:: What you are asked to do ::
Please give the data again exactly, with no line dropped.

:: Input material ::
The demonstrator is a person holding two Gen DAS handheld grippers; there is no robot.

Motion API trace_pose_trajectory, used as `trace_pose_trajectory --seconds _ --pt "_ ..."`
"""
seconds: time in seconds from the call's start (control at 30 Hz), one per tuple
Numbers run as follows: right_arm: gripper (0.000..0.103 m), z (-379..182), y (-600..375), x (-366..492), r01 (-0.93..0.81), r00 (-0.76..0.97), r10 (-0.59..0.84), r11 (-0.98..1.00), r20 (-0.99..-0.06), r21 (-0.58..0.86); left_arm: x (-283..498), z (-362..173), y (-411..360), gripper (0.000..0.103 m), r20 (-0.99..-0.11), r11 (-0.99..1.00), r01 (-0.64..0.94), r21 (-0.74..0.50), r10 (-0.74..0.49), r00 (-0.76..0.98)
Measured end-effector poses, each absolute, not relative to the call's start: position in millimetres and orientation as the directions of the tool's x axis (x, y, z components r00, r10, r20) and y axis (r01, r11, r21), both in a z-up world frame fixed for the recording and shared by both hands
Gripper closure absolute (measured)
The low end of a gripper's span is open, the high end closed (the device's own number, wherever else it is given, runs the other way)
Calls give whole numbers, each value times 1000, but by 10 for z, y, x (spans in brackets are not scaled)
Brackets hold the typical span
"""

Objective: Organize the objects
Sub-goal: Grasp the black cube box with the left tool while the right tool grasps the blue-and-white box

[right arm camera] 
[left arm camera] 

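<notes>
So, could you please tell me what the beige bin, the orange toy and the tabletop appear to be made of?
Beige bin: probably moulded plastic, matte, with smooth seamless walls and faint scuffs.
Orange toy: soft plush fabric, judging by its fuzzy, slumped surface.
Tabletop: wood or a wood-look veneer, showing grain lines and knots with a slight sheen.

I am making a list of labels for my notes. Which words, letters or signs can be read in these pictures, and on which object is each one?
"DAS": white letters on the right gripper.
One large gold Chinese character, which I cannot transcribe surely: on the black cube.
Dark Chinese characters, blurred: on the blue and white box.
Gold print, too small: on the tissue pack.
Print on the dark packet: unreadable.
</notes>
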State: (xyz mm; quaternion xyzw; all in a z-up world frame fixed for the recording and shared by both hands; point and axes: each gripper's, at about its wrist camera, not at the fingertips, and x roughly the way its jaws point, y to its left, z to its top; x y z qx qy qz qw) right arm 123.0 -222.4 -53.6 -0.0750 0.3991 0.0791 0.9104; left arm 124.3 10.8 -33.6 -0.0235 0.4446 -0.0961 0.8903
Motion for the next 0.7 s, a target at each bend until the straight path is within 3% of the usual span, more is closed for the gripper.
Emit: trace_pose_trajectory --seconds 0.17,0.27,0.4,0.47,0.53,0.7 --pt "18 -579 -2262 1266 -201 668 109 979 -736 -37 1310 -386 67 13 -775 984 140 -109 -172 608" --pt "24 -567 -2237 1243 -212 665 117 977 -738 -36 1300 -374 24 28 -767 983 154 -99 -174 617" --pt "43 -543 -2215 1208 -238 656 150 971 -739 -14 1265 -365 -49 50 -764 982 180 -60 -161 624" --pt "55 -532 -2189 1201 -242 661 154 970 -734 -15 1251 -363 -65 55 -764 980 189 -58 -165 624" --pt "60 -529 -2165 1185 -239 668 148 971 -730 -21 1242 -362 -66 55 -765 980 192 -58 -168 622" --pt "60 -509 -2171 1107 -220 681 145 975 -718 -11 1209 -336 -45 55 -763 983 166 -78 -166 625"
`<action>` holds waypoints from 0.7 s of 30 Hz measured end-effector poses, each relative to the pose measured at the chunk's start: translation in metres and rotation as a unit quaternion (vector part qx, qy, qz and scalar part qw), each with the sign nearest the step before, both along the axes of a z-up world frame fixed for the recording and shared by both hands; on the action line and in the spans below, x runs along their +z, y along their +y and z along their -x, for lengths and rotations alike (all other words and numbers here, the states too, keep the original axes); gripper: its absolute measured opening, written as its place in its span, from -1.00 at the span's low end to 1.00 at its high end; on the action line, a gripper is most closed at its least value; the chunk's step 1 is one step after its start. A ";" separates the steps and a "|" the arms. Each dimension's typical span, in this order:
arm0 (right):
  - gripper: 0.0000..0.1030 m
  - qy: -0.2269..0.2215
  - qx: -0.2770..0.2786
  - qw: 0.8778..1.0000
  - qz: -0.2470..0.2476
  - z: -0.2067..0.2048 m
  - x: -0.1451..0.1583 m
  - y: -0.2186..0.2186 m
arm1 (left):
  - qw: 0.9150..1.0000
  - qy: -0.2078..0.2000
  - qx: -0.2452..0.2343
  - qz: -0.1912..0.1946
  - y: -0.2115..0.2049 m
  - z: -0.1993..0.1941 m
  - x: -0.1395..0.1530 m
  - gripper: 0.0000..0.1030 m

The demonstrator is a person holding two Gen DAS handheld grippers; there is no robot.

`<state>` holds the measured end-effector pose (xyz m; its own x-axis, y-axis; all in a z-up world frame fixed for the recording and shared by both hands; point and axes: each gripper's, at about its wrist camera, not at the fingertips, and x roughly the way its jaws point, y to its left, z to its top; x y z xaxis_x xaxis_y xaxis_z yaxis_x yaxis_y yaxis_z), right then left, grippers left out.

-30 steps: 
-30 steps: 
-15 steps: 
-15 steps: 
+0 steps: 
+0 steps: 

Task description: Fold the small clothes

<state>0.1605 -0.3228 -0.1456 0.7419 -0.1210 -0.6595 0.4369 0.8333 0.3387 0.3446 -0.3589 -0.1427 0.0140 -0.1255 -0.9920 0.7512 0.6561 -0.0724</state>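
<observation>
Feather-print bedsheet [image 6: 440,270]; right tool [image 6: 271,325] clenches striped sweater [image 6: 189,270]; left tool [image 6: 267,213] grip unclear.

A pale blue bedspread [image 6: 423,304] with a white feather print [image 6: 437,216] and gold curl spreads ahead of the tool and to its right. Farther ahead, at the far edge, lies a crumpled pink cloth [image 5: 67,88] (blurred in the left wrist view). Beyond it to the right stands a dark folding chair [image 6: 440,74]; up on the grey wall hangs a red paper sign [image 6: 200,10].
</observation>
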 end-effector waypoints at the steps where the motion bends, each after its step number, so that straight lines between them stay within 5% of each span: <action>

:: Response to the exercise ::
The demonstrator is a person holding two Gen DAS handheld grippers; there is no robot.

Motion API trace_pose_trajectory, used as `trace_pose_trajectory --seconds _ --pt "_ ..."`
"""
seconds: time in seconds from the call's start (control at 30 Hz), one per tuple
Numbers run as follows: right_arm: gripper (0.000..0.103 m), z (-379..182), y (-600..375), x (-366..492), r01 (-0.93..0.81), r00 (-0.76..0.97), r10 (-0.59..0.84), r11 (-0.98..1.00), r20 (-0.99..-0.06), r21 (-0.58..0.86); left_arm: x (-283..498), z (-362..173), y (-411..360), gripper (0.000..0.103 m), r20 (-0.99..-0.11), r11 (-0.99..1.00), r01 (-0.64..0.94), r21 (-0.74..0.50), r10 (-0.74..0.49), r00 (-0.76..0.98)
Measured end-effector poses, each absolute, not relative to the call's start: position in millimetres and orientation as the directions of the tool's x axis (x, y, z components r00, r10, r20) and y axis (r01, r11, r21), both in a z-up world frame fixed for the recording and shared by both hands
Gripper closure absolute (measured)
The low end of a gripper's span is open, the high end closed (the device's own number, wherever else it is given, runs the other way)
Calls give whole numbers, each value times 1000, but by 10 for z, y, x (spans in brackets are not scaled)
Brackets hold the typical span
"""

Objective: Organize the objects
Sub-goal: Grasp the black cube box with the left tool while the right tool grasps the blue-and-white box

[right arm camera] 
[left arm camera] 

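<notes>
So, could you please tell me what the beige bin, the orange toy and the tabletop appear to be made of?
Beige bin: probably moulded plastic, matte, with smooth seamless walls and faint scuffs.
Orange toy: soft plush fabric, judging by its fuzzy, slumped surface.
Tabletop: wood or a wood-look veneer, showing grain lines and knots with a slight sheen.

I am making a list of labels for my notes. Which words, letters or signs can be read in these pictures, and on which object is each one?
"DAS": white letters on the right gripper.
One large gold Chinese character, which I cannot transcribe surely: on the black cube.
Dark Chinese characters, blurred: on the blue and white box.
Gold print, too small: on the tissue pack.
Print on the dark packet: unreadable.
</notes>
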State: (xyz mm; quaternion xyzw; all in a z-up world frame fixed for the recording and shared by both hands; point and axes: each gripper's, at about its wrist camera, not at the fingertips, and x roughly the way its jaws point, y to its left, z to its top; x y z qx qy qz qw) right arm 123.0 -222.4 -53.6 -0.0750 0.3991 0.0791 0.9104; left arm 124.3 10.8 -33.6 -0.0235 0.4446 -0.0961 0.8903
Motion for the next 0.7 s, a target at each bend until the straight path is within 3% of the usual span, more is closed for the gripper.
Emit: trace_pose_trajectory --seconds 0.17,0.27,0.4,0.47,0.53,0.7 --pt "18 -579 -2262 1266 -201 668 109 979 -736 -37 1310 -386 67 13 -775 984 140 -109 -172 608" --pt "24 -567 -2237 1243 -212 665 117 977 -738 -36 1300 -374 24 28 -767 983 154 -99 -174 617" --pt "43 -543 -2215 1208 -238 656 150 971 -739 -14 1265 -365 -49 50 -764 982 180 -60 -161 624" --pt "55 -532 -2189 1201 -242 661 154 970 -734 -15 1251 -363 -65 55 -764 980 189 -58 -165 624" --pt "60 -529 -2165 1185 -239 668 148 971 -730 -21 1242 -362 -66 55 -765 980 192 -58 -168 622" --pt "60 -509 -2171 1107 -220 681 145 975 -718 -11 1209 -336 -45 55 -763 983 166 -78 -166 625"
`<action>` holds waypoints from 0.7 s of 30 Hz measured end-effector poses, each relative to the pose measured at the chunk's start: translation in metres and rotation as a unit quaternion (vector part qx, qy, qz and scalar part qw), each with the sign nearest the step before, both along the axes of a z-up world frame fixed for the recording and shared by both hands; on the action line and in the spans below, x runs along their +z, y along their +y and z along their -x, for lengths and rotations alike (all other words and numbers here, the states too, keep the original axes); gripper: its absolute measured opening, written as its place in its span, from -1.00 at the span's low end to 1.00 at its high end; on the action line, a gripper is most closed at its least value; the chunk's step 1 is one step after its start. A ";" separates the steps and a "|" the arms. Each dimension's typical span, in this order:
arm0 (right):
  - gripper: 0.0000..0.1030 m
  - qy: -0.2269..0.2215
  - qx: -0.2770..0.2786
  - qw: 0.8778..1.0000
  - qz: -0.2470..0.2476
  - z: -0.2067..0.2048 m
  - x: -0.1451..0.1583 m
  - y: -0.2186..0.2186 m
arm1 (left):
  - qw: 0.9150..1.0000
  - qy: -0.2078..0.2000
  - qx: -0.2452..0.2343
  - qz: -0.1912..0.1946
  - y: -0.2115..0.2049 m
  - z: -0.1993..0.1941 m
  - x: -0.1395..0.1530 m
  - gripper: 0.0000..0.1030 m

The demonstrator is a person holding two Gen DAS handheld grippers; there is no robot.

`<state>` holds the measured end-effector pose (xyz m; its own x-axis, y-axis; all in a z-up world frame fixed for the recording and shared by both hands; point and axes: each gripper's, at about its wrist camera, not at the fingertips, and x roughly the way its jaws point, y to its left, z to its top; x y z xaxis_x xaxis_y xaxis_z yaxis_x yaxis_y yaxis_z), right then left, grippers left out.

-30 steps: 
-30 steps: 
-15 steps: 
-15 steps: 
+0 steps: 
+0 steps: 

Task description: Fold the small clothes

<state>0.1605 -0.3228 -0.1456 0.7419 -0.1210 -0.6595 0.4369 0.8333 0.3387 0.3446 -0.3589 -0.1427 0.0140 -0.1255 -0.9920 0.7512 0.6561 -0.0724</state>
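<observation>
Feather-print bedsheet [image 6: 440,270]; right tool [image 6: 271,325] clenches striped sweater [image 6: 189,270]; left tool [image 6: 267,213] grip unclear.

A pale blue bedspread [image 6: 423,304] with a white feather print [image 6: 437,216] and gold curl spreads ahead of the tool and to its right. Farther ahead, at the far edge, lies a crumpled pink cloth [image 5: 67,88] (blurred in the left wrist view). Beyond it to the right stands a dark folding chair [image 6: 440,74]; up on the grey wall hangs a red paper sign [image 6: 200,10].
</observation>
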 end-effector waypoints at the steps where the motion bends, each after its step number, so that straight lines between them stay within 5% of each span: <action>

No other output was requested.